15Cette matière créatrice qu’est la vase explique pour partie la quête de Nodier cherchant à percer les mystères du peuple et de la nature. Les alluvions déposées inlassablement par le fleuve forment à l’embouchure des bancs et des prairies humides. C’est ce génie primitif du fleuve et de son estuaire qui expliquent pour l’écrivain la théologie ordinaire des Normands : « À l’embouchure de la Rille, les alluvions successives du fleuve ont formé un immense herbage, connu sous le nom du Banc-du-Nord. Cette propriété, qui a compté jusqu’à une lieue de diamètre, est réduite à présent à moins du dixième de sa grandeur primitive : la Seine s’est lassée de fuir ses bords, et chaque jour elle reprend ce qu’elle avait abandonné. Derrière le Banc-du-Nord s’étendent les prairies et les marais de Conteville. (…) Conteville est adossé au revers du mont Courel, dont d’immenses bruyères couvrent le plateau. Au bas du même penchant, se rapprochant du fleuve, l’œil découvre Berville, dont la Seine baigne les extrémités. Ce village n’a d’autre importance que d’être devenu, depuis 1812, par le déplacement des vases, la posée des navires, qui descendaient au Havre ou se dirigeant vers Rouen, viennent attendre là des vents favorables ou les marées de Syzygie [26]. »

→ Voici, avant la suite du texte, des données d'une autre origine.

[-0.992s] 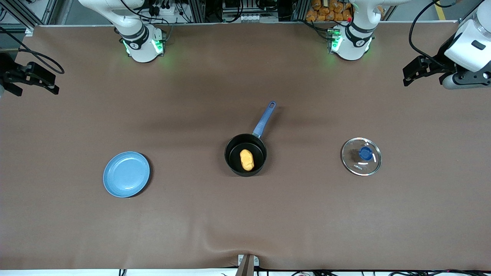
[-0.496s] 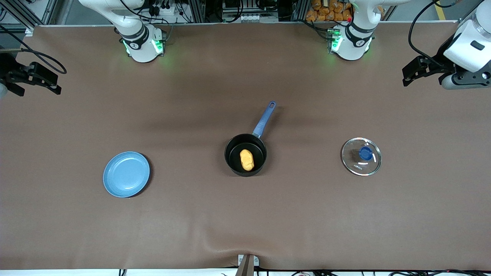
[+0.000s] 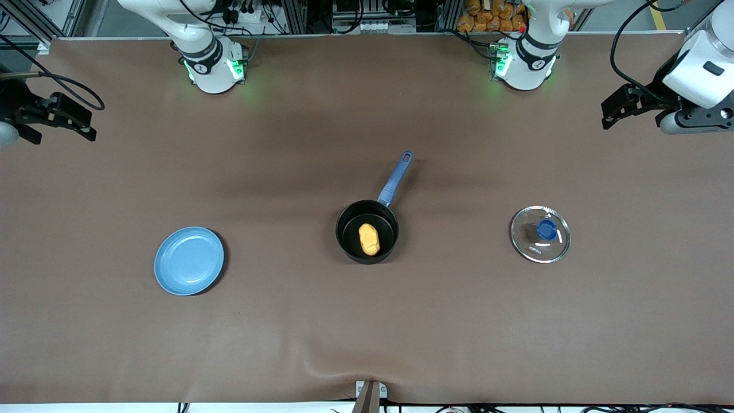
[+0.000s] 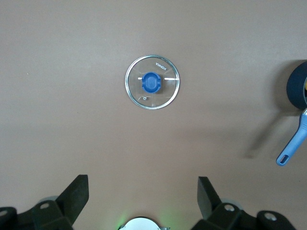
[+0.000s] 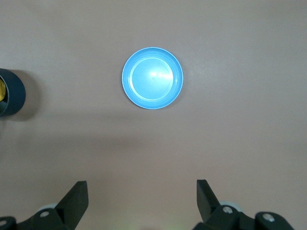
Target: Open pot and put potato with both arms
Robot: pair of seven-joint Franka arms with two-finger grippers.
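Note:
The black pot (image 3: 367, 231) with its long blue handle (image 3: 395, 178) stands uncovered at the table's middle. The yellow-orange potato (image 3: 369, 239) lies inside it. Its glass lid (image 3: 540, 234) with a blue knob rests flat on the table toward the left arm's end, also seen in the left wrist view as the lid (image 4: 152, 82). My left gripper (image 3: 615, 112) hangs open and empty high over the left arm's end of the table. My right gripper (image 3: 71, 123) hangs open and empty over the right arm's end. Both wrist views show the fingers spread wide over bare mat.
A light-blue plate (image 3: 188, 260) lies toward the right arm's end, also in the right wrist view as the plate (image 5: 152, 77). The brown mat (image 3: 367, 332) covers the table. Both arm bases stand along the table edge farthest from the front camera.
The right gripper has drifted slightly inward over the table from its edge. The left arm, pot, potato, lid and plate have not moved.

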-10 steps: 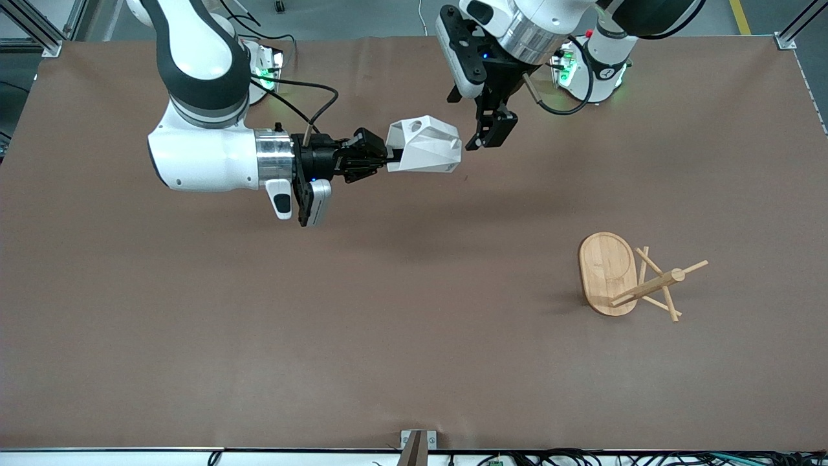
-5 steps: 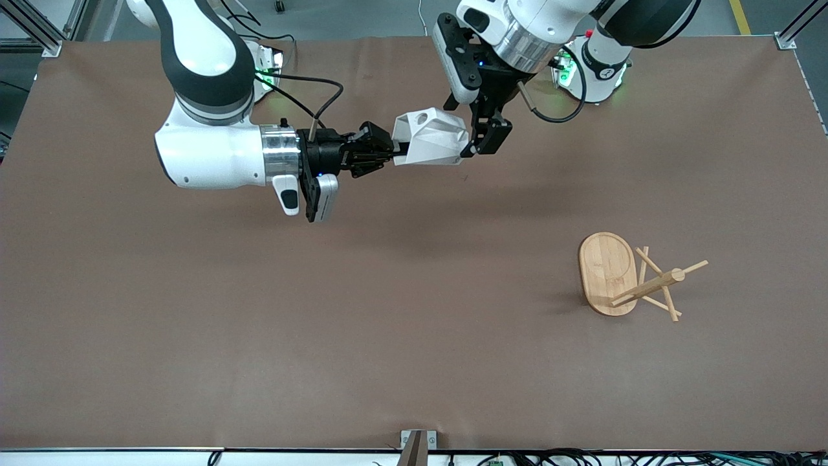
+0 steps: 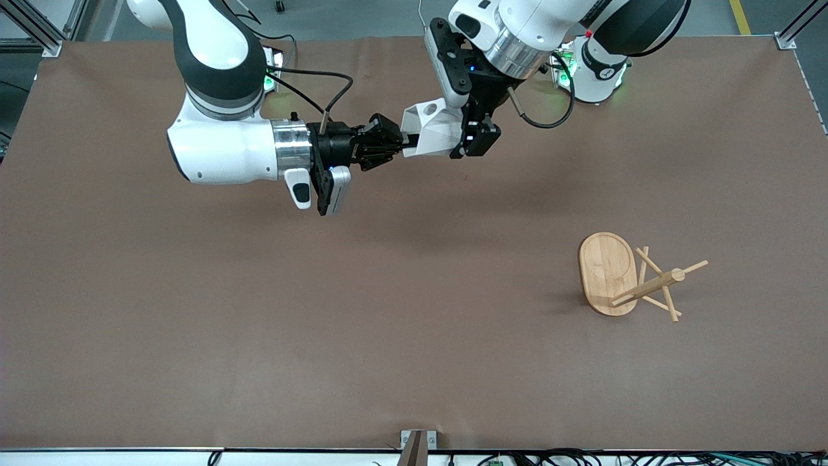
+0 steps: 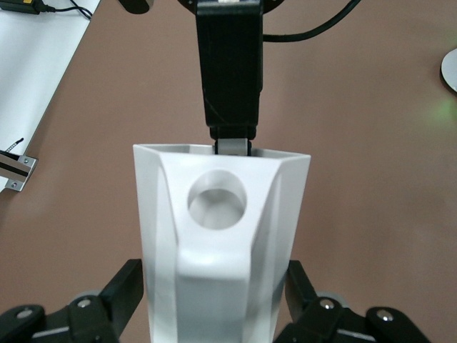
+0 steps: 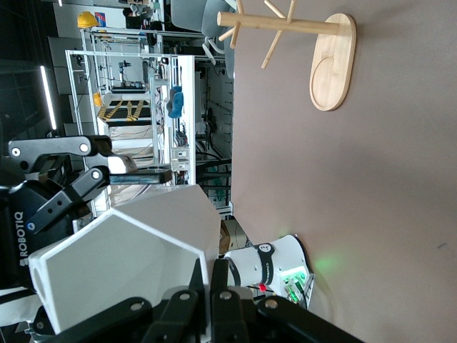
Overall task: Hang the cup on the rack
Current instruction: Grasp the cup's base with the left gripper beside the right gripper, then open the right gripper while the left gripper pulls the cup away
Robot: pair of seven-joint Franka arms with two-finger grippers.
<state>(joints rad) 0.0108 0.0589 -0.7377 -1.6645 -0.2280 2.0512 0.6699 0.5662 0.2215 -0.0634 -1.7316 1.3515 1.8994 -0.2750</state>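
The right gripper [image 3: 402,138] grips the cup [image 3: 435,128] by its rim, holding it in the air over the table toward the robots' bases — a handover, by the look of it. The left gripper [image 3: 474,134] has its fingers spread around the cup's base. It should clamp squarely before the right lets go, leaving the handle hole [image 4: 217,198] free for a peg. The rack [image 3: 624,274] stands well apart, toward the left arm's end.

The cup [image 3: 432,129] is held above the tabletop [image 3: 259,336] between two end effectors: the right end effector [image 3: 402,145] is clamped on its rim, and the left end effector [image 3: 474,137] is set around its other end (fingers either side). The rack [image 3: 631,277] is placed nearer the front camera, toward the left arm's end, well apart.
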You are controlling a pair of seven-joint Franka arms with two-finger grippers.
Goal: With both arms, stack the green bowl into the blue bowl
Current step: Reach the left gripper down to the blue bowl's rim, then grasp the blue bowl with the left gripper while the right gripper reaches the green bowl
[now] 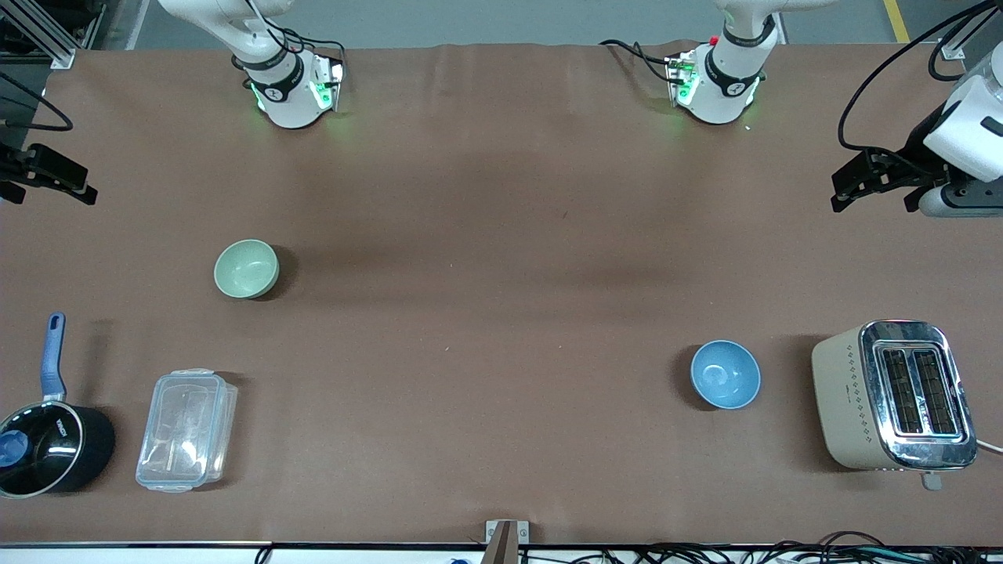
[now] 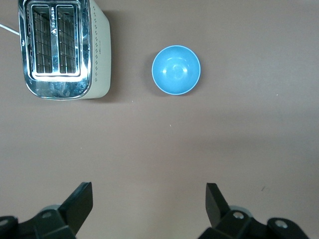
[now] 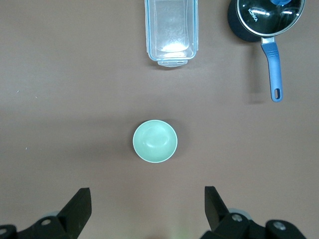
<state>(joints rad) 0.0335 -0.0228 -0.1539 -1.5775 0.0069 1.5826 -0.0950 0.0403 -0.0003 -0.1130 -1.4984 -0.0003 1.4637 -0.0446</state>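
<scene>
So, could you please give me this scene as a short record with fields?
green bowl: upright, empty, on the table toward the right arm's end
blue bowl: upright, empty, beside the toaster, toward the left arm's end
stacking: not yet done; bowls far apart
left end effector: open, high over bare table, holding nothing
right end effector: open, high over bare table, holding nothing
other items: saucepan, clear plastic box

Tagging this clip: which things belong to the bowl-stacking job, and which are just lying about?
Job: green bowl, blue bowl, left gripper and right gripper, both open and empty.
Lying about: saucepan, plastic box, toaster.
</scene>
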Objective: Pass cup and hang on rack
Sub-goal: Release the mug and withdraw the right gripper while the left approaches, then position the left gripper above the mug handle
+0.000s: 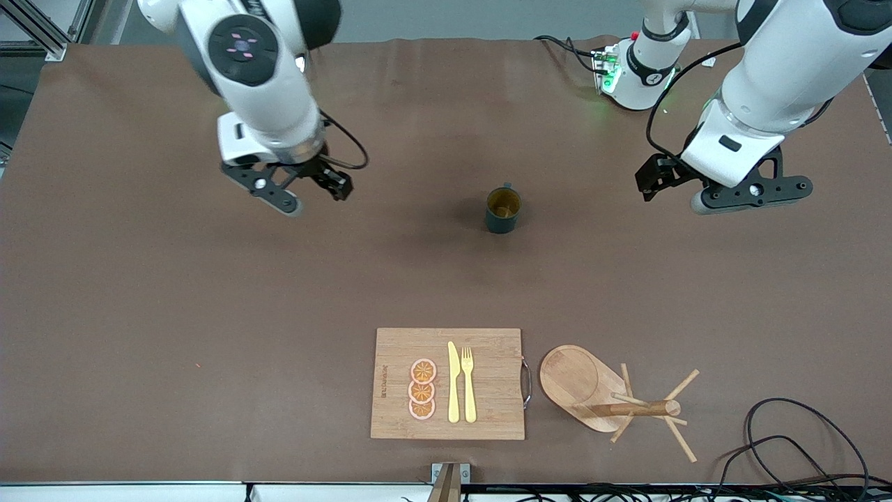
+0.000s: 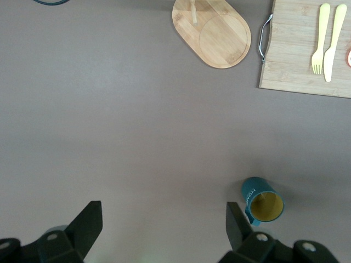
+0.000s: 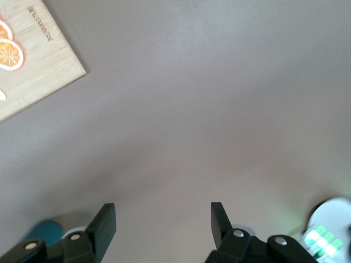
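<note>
The cup (image 1: 502, 209) stands upright on the counter (image 1: 139, 314) between the two claws, untouched. The right claw (image 1: 306, 192) and left claw (image 1: 697, 192) both hang wide and empty; neither is clearly nearer. The rack (image 1: 606, 397) waits well apart.

A rectangular bamboo cutting board (image 1: 488, 362) with a thin metal handle (image 1: 527, 382) on one short edge lies flat on the brown table covering (image 1: 174, 314), well apart from any fingers. On it, three orange citrus slices (image 1: 422, 390) sit in an overlapping row beside a pale yellow plastic knife (image 1: 453, 382) and matching fork (image 1: 468, 384). Black cables (image 1: 794, 446) loop at the table's near edge.
</note>
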You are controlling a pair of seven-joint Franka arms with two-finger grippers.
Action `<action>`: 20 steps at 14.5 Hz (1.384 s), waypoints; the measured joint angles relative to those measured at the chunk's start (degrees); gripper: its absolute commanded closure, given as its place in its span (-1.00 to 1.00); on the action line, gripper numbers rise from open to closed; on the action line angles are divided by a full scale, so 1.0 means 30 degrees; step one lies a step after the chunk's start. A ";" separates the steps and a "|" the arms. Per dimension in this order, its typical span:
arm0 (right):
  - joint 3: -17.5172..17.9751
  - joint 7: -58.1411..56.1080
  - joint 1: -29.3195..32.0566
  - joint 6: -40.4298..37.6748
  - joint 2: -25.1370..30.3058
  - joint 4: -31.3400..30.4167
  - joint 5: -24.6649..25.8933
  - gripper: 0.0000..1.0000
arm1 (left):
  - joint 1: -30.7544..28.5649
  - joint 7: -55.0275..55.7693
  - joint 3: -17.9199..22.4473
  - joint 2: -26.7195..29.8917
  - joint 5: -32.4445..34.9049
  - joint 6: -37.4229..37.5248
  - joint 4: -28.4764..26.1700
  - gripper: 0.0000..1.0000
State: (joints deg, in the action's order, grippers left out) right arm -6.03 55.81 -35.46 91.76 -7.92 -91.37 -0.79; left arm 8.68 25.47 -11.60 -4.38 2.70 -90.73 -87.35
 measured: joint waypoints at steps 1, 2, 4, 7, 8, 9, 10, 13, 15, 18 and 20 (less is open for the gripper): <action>-0.0001 -0.1570 0.0545 0.0008 0.0425 -0.0369 0.0032 -0.59 | 0.0008 0.0000 -0.0019 0.0024 0.0000 0.0163 0.0000 -0.99; -0.0001 -0.3136 0.1151 0.0014 0.0752 -0.0621 0.0063 -0.59 | 0.0020 0.0000 -0.0053 0.0034 0.0000 0.0371 0.0000 -0.99; -0.0016 -0.6570 0.2621 0.0021 0.1276 -0.0930 0.0108 -0.60 | 0.0056 0.0001 -0.0104 0.0039 0.0000 0.0457 0.0007 -0.99; -0.0032 -1.1219 0.4682 0.0015 0.1634 -0.1080 0.0324 -0.60 | 0.0214 0.0001 -0.0165 0.0037 0.0000 0.0428 0.0025 -0.99; -0.0033 -1.2587 0.5200 0.0016 0.1667 -0.1106 0.0511 -0.60 | 0.0352 0.0001 -0.0247 0.0027 0.0014 0.0330 0.0008 -0.99; -0.0027 -1.3746 0.5609 0.0017 0.1677 -0.1131 0.0706 -0.60 | 0.0598 0.0006 -0.0358 -0.0009 0.0180 0.0149 -0.0051 -0.99; -0.0018 -1.4810 0.5966 0.0032 0.1678 -0.1166 0.0790 -0.60 | 0.1004 0.0166 -0.0482 -0.0094 0.0573 -0.0209 -0.0197 -0.99; -0.0014 -1.7412 0.6935 0.0301 0.1683 -0.1407 0.0895 -0.60 | 0.3165 0.2464 -0.0858 -0.0498 0.2625 -0.2030 -0.1273 -0.99; -0.0003 -1.8664 0.7435 0.0918 0.1798 -0.1837 0.0990 -0.60 | 0.5043 0.4736 -0.1055 -0.0779 0.4113 -0.2778 -0.2184 -0.99; 0.0001 -2.0722 0.8388 0.2551 0.2560 -0.3527 0.1111 -0.60 | 0.7948 0.8902 -0.1208 -0.1086 0.6154 -0.3907 -0.3932 -0.99; 0.0000 -2.1531 0.8877 0.2864 0.2946 -0.4197 0.1117 -0.61 | 0.9634 1.1337 -0.1246 -0.1213 0.7701 -0.4899 -0.5468 -0.99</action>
State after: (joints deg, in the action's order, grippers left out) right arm -6.03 -8.79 -8.83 100.35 0.92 -103.96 2.56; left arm 37.58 59.49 -15.34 -8.01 25.80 -105.43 -103.76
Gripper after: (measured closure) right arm 0.198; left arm 0.000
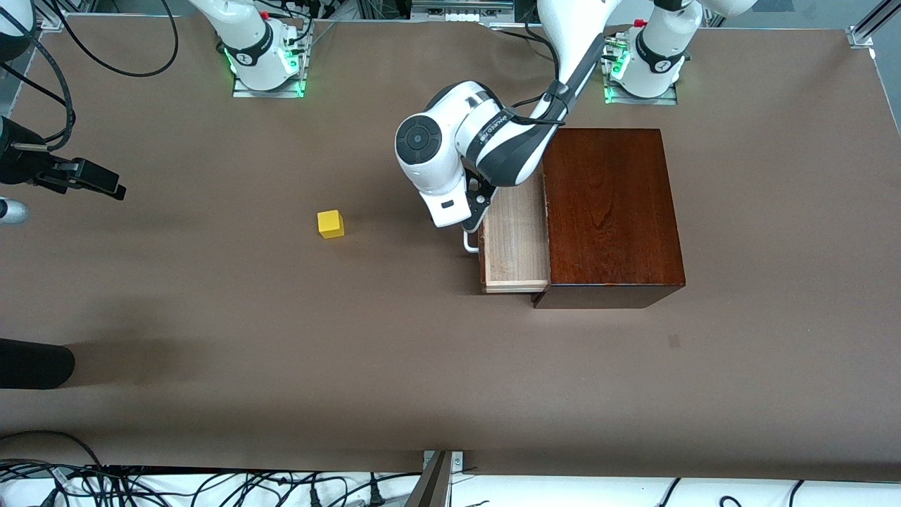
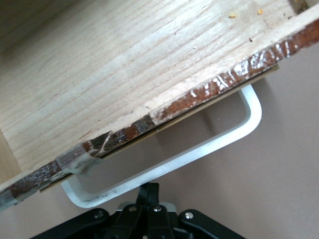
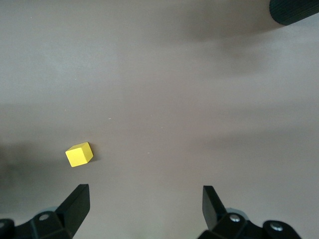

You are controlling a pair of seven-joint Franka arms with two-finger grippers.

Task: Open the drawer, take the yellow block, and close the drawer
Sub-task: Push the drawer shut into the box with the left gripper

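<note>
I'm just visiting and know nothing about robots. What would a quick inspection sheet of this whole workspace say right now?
Surface: brown table, flat, bare in most places.
Job's things: drawer pulled open, nothing seen inside; yellow block on the table, toward the right arm's end.
Clutter: nothing seen.
End effectors: left end effector at the drawer's white handle; right end effector open, waiting above the table near the block.
Cables: bundles along the table edges, off the surface.
Surroundings: metal frame pieces at the corners.
</note>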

16Il est frappant de constater que la description la plus complète et érudite donnée sur la partie avale de la Seine soit à mettre au crédit d’une théosophie de la nature. Nodier cherche effectivement à décoder les mystères et la puissance de la vie à partir de la création divine. Sa fréquentation des milieux illuministes conforte sa science du fleuve et de l’estuaire, « qui voit dans la mythologie comme dans la Bible une série d’allégories agraires » [27].

17Tous ne sont pas aussi scientistes dans leurs descriptions que Nodier. La plupart des écrivains romantiques de l’estuaire de la Seine dépeignent la grande agitation de l’embouchure du fleuve et de sa rencontre avec l’océan dans le contexte du sublime. La zone de turbulences qu’est l’estuaire se figure par une machine à agiter la matière, qu’elle provienne de la nature ou des hommes.

18Jules Michelet rappelle dans sa géographie [28] l’importance des mares et zones humides du bocage normand, tout comme il décrit ce « monde en démolition » qu’est celui du rivage de Haute-Normandie où l’érosion des falaises et le languissement stérile des côtes sont remarquables. Pour l’historien, la mer infinie, que l’on trouve au-delà des côtes et que l’on devine dans le sang des Terra Neuva, est fondatrice de vie dans ses noces avec la terre. Au-delà du « pouls » constitué par le régime des eaux et du ciel, Michelet insiste lui aussi sur la matière en suspension dans l’eau et à la surface (mucus de la mer), et notamment celle qui s’apparente à des sédiments vaseux, qu’il considère comme une infinité d’atomes vivants [29]. En racontant son passage au Mont Saint-Michel l’historien dit cette équivoque que représentent les zones sableuses et vaseuses, où derrière la magie du paysage se cache un abîme ensevelissant.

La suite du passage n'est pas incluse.